▶ ABOUT THIS TASK: Beneath this task are records; print exactly the stretch of them from the line with "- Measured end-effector" through the line with "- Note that", both ends included.

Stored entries
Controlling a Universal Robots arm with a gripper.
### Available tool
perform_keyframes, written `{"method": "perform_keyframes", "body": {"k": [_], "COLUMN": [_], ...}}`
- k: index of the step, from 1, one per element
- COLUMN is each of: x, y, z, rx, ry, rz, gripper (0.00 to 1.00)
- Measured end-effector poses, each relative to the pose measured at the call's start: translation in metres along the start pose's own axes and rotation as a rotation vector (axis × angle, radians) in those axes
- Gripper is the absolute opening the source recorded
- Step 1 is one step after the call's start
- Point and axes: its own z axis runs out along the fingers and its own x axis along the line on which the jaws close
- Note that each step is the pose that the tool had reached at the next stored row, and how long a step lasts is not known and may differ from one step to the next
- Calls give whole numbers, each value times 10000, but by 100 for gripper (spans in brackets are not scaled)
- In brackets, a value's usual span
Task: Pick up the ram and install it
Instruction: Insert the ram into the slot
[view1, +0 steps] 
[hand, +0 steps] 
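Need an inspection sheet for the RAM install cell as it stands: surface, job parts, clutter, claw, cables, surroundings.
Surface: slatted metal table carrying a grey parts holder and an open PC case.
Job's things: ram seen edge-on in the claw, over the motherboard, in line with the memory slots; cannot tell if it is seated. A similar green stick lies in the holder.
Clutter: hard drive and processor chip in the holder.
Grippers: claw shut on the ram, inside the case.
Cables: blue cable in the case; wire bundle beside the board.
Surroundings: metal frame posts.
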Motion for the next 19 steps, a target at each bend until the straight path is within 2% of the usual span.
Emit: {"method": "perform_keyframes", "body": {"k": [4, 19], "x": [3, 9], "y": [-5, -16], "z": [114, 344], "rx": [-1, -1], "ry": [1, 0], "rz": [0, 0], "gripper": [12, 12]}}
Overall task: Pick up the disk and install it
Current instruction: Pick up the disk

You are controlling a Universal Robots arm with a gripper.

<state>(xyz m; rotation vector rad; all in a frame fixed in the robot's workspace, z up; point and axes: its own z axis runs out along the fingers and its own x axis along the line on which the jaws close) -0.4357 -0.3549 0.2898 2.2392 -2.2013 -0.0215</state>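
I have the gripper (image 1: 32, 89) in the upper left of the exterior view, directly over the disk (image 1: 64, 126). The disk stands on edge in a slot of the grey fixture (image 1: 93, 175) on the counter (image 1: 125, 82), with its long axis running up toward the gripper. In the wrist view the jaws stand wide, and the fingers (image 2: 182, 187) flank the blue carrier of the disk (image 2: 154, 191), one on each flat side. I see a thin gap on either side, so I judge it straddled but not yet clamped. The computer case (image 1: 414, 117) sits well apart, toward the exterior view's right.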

▶ RESPONSE:
- Measured end-effector poses, each relative to the pose measured at the call's start: translation in metres along the start pose's own axes and rotation as a rotation vector (axis × angle, radians) in those axes
- Gripper is the absolute opening the source recorded
- Step 1 is one step after the call's start
- Point and axes: its own z axis runs out along the fingers and its own x axis along the line on which the jaws close
- Note that each step is the pose that the tool had reached at the next stored row, and how long a step lasts is not known and may differ from one step to the next

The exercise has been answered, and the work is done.